NVCC Compling question, where is the lmem?

I have a CUDA application. I first compiled the application with the following command

nvcc -arch=sm_20 -maxrregcount 60 -Xptxas -v -I. -I…/…/…/src/include -c -O -o hash-table-gpu.o hash-table-gpu.cu

which allows a maximum of 60 registers for for the kernels. Here is the output.
… …
ptxas info : Compiling entry function ‘_Z19compute_site_medianP4site’ for ‘sm_20’
ptxas info : Used 10 registers, 40 bytes cmem[0], 12 bytes cmem[2], 8 bytes cmem[14], 8 bytes cmem[16]
ptxas info : Compiling entry function ‘_Z19compute_host_medianP4site’ for ‘sm_20’
ptxas info : Used 10 registers, 40 bytes cmem[0], 12 bytes cmem[2], 8 bytes cmem[14], 4 bytes cmem[16]
ptxas info : Compiling entry function ‘_Z11flow_kernelP18rwGenericRec_V5_stlP4site5Table’ for ‘sm_20’
ptxas info : Used 47 registers, 4800+0 bytes smem, 88 bytes cmem[0], 12 bytes cmem[2], 8 bytes cmem[14], 12 bytes cmem[16]
ptxas info : Compiling entry function ‘_Z11build_tableP4site5Table’ for ‘sm_20’
ptxas info : Used 16 registers, 72 bytes cmem[0], 12 bytes cmem[2], 8 bytes cmem[14]
… …

The maximum number of registers used by the kernel is 47.

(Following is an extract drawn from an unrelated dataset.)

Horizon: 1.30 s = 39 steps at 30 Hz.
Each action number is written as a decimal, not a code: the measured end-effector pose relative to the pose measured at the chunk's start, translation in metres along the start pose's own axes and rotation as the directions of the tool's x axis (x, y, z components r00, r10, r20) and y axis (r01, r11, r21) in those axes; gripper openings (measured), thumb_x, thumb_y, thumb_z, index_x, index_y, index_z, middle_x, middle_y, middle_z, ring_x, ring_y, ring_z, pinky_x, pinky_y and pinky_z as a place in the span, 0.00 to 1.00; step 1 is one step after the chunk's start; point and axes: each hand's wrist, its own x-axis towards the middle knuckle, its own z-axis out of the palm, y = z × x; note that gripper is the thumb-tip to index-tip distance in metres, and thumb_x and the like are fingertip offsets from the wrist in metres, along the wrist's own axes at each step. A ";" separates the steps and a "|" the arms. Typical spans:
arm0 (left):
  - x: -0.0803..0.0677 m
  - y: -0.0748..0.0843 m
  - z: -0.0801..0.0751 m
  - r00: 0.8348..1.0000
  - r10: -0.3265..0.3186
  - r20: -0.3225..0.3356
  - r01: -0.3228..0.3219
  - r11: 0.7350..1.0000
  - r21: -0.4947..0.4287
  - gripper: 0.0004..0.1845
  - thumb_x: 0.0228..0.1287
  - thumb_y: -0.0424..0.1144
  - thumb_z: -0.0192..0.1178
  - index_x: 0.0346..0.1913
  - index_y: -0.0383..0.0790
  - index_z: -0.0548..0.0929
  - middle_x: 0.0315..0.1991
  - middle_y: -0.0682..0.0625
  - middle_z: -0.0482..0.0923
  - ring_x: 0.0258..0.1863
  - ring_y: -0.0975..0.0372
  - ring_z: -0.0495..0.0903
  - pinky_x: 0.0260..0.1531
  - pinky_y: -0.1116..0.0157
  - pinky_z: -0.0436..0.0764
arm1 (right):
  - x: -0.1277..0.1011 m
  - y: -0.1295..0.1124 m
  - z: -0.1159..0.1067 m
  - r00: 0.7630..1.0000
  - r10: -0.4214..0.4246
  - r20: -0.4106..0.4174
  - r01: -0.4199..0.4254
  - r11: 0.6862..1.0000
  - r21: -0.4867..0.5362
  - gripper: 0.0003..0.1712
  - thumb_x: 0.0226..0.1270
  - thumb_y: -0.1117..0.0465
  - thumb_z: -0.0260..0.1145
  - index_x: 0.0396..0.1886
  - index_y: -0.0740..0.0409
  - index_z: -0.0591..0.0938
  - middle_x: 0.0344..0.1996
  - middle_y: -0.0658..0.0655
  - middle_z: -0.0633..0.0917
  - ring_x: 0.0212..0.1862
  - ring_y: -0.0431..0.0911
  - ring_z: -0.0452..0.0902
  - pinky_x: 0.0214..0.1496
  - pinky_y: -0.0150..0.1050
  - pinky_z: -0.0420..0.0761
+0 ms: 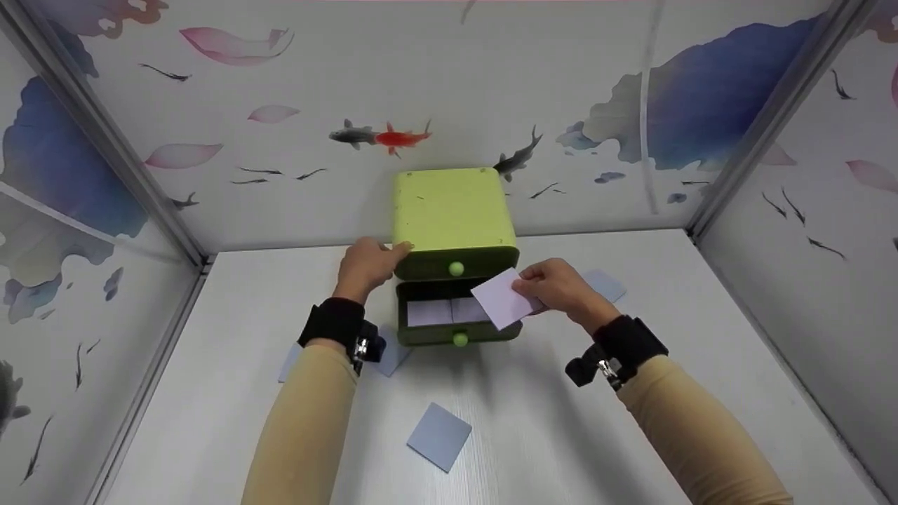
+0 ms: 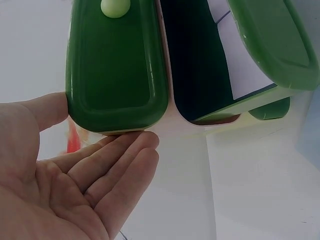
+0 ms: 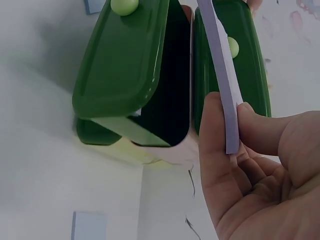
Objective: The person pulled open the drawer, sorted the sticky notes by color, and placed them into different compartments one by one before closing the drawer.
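1. Left hand: flat vs. left side of green drawer box, fingers straight, gripping nothing; in left-wrist view fingertips touching box corner by closed upper drawer.
2. Right hand: pinching pale lilac card btw. thumb and fingers; card tilted, held just above right end of open lower drawer. Right-wrist view: card edge-on, thumb on one face, fingers behind.
3. Lower drawer pulled out twd. person, knob at front; similar pale cards lying flat inside, side by side.
4. Upper drawer shut, round light-green knob centred.
5. Box standing at back of white table, near fish-print wall.
6. Loose cards on table: one blue-grey card near front, well apart from box; one behind right hand; another partly hidden under left wrist.
7. Black wrist straps on both arms, tan sleeves.
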 end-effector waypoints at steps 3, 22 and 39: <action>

Then, I limited the maximum number of registers used by the kernel to 20, with the command

nvcc -arch=sm_20 -maxrregcount 20 -Xptxas -v -I. -I…/…/…/src/include -c -O -o hash-table-gpu.o hash-table-gpu.cu

Here is the compile output:
… … …
ptxas info : Compiling entry function ‘_Z19compute_site_medianP4site’ for ‘sm_20’
ptxas info : Used 10 registers, 40 bytes cmem[0], 12 bytes cmem[2], 8 bytes cmem[14], 8 bytes cmem[16]
ptxas info : Compiling entry function ‘_Z19compute_host_medianP4site’ for ‘sm_20’
ptxas info : Used 10 registers, 40 bytes cmem[0], 12 bytes cmem[2], 8 bytes cmem[14], 4 bytes cmem[16]
ptxas info : Compiling entry function ‘_Z11flow_kernelP18rwGenericRec_V5_stlP4site5Table’ for ‘sm_20’
ptxas info : Used 20 registers, 4800+0 bytes smem, 88 bytes cmem[0], 12 bytes cmem[2], 8 bytes cmem[14], 12 bytes cmem[16]
ptxas info : Compiling entry function ‘_Z11build_tableP4site5Table’ for ‘sm_20’
ptxas info : Used 16 registers, 72 bytes cmem[0], 12 bytes cmem[2], 8 bytes cmem[14]
… … …

Since the maximum number of registers was now limited to 20, there would be register spilling to the local memory. But I did not see any “lmem” from the above compiling output. I also used “compute visual profile” to profile the cuda application, and did see operations on the local memory. But why did not I see any “lmem” from the compiling outputs? Could anybody help me out? thanks.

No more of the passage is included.